Abstract. Satellite-based aerosol products are routinely validated against
ground-based reference data, usually obtained from sun photometer networks
such as AERONET (AEROsol RObotic NETwork). In a typical validation exercise a
spatial sample of the instantaneous satellite data is compared against a
temporal sample of the point-like ground-based data. The observations do not
correspond to exactly the same column of the atmosphere at the same time, and
the representativeness of the reference data depends on the spatiotemporal
variability of the aerosol properties in the samples. The associated
uncertainty is known as the collocation mismatch uncertainty (CMU). The
validation results depend on the sampling parameters. While small samples
involve less variability, they are more sensitive to the inevitable noise in
the measurement data. In this paper we study systematically the effect of the
sampling parameters in the validation of AATSR (Advanced Along-Track Scanning
Radiometer) aerosol optical depth (AOD) product against AERONET data and the
associated collocation mismatch uncertainty. To this end, we study the
spatial AOD variability in the satellite data, compare it against the
corresponding values obtained from densely located AERONET sites, and assess
the possible reasons for observed differences. We find that the spatial AOD variability in the satellite data is
approximately 2 times larger than in the ground-based data, and the spatial
variability correlates only weakly with that of AERONET for short distances.

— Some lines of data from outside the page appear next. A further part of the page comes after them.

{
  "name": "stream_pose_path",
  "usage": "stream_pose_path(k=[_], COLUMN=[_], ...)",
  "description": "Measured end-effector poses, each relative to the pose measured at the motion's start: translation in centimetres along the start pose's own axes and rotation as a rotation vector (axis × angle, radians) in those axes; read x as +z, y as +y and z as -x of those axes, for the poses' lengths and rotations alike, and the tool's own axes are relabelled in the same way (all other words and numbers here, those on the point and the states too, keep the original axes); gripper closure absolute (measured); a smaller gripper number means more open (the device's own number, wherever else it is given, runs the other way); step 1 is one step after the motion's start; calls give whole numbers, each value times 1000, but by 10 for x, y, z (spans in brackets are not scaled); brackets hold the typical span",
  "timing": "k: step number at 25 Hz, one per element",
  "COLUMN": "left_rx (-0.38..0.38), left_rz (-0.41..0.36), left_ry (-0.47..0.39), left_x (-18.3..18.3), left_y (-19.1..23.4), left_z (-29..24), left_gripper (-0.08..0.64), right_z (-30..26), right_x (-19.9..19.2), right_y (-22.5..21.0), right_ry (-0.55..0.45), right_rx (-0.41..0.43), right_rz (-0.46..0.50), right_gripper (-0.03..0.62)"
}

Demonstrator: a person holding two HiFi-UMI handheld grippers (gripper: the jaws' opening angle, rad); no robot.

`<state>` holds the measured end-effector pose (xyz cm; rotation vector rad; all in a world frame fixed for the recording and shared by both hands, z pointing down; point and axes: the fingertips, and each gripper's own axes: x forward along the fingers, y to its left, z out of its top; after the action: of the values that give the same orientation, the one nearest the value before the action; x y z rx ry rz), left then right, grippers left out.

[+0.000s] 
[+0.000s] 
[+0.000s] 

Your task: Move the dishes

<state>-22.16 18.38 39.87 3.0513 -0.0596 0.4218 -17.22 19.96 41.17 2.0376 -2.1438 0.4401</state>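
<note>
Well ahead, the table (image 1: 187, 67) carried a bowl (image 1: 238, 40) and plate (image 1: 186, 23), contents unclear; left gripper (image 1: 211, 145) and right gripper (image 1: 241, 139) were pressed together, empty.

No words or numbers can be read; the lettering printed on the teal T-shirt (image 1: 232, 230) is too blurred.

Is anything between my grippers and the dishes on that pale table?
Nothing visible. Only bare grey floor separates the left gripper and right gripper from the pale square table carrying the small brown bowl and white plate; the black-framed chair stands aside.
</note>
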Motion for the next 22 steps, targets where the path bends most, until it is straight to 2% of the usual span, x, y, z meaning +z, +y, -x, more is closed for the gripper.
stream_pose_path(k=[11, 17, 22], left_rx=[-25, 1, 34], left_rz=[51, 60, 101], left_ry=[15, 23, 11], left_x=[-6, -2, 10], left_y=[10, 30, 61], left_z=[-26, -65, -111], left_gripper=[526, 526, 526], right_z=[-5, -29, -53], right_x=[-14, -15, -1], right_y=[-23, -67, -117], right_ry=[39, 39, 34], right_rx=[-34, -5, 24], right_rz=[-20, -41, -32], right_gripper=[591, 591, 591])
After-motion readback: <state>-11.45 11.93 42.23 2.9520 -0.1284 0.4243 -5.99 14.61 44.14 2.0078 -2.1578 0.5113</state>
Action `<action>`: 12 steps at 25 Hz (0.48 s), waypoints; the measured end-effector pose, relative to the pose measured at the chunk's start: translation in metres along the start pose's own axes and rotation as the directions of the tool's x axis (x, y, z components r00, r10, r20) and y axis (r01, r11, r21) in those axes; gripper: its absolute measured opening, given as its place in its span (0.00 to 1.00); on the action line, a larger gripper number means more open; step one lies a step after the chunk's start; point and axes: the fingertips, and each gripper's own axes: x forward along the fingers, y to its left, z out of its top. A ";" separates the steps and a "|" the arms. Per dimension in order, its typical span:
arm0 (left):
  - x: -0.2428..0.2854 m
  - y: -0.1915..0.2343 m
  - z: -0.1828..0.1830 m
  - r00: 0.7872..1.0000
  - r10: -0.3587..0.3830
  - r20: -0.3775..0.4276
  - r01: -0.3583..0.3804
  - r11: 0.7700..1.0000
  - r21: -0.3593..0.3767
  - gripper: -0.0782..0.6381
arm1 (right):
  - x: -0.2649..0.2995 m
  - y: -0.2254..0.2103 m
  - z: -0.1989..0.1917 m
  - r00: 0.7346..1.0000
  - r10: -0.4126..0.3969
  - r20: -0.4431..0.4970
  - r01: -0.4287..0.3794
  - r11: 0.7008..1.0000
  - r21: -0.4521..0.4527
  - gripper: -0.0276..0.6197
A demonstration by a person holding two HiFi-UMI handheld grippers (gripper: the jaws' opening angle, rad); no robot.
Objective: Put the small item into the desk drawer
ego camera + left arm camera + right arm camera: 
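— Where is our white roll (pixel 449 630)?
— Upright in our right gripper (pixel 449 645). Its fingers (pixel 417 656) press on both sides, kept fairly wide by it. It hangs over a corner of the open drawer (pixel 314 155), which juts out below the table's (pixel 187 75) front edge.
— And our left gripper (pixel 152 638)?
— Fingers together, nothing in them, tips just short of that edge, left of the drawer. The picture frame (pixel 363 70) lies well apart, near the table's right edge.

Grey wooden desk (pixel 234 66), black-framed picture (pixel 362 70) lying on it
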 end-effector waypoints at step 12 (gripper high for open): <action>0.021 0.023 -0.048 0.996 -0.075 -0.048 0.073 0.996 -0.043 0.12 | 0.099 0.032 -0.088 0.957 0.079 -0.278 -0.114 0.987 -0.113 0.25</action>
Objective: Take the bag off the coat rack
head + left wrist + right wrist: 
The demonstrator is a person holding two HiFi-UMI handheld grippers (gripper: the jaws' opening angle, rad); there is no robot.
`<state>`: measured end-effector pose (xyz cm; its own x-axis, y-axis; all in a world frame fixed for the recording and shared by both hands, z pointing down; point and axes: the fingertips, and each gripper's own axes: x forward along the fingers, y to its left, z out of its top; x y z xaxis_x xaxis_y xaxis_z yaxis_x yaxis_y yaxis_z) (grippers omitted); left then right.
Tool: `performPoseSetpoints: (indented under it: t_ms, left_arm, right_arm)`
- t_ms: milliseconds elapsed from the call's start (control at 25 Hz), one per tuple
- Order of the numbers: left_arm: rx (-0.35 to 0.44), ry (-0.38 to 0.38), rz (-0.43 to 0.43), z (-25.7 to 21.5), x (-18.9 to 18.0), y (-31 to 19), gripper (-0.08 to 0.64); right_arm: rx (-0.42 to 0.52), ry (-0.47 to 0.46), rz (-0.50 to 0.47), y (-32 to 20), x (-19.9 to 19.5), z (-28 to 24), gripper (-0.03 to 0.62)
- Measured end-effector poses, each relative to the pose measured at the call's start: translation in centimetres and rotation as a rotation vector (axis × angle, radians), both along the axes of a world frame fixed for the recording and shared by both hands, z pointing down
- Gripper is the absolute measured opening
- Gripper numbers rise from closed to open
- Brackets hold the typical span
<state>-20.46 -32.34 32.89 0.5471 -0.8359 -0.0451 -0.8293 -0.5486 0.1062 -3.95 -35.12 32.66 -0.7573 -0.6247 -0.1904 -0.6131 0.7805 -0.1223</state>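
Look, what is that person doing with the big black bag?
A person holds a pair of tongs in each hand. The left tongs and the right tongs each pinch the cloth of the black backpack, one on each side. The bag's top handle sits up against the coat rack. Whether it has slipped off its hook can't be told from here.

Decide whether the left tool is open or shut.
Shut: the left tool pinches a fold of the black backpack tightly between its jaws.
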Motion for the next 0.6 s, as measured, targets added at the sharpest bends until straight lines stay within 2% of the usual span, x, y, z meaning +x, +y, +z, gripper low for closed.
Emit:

We interpreted that only half of the variability in the satellite data is due
to the natural variability in the AOD, and the rest is noise due to retrieval
errors. However, for larger distances (∼ 0.5∘) the correlation is
improved as the noise is averaged out, and the day-to-day changes in regional
AOD variability are well captured. Furthermore, we assess the usefulness of
the spatial variability of the satellite AOD data as an estimate of CMU by
comparing the retrieval errors to the total uncertainty estimates including
the CMU in the validation. We find that accounting for CMU increases the
fraction of consistent observations.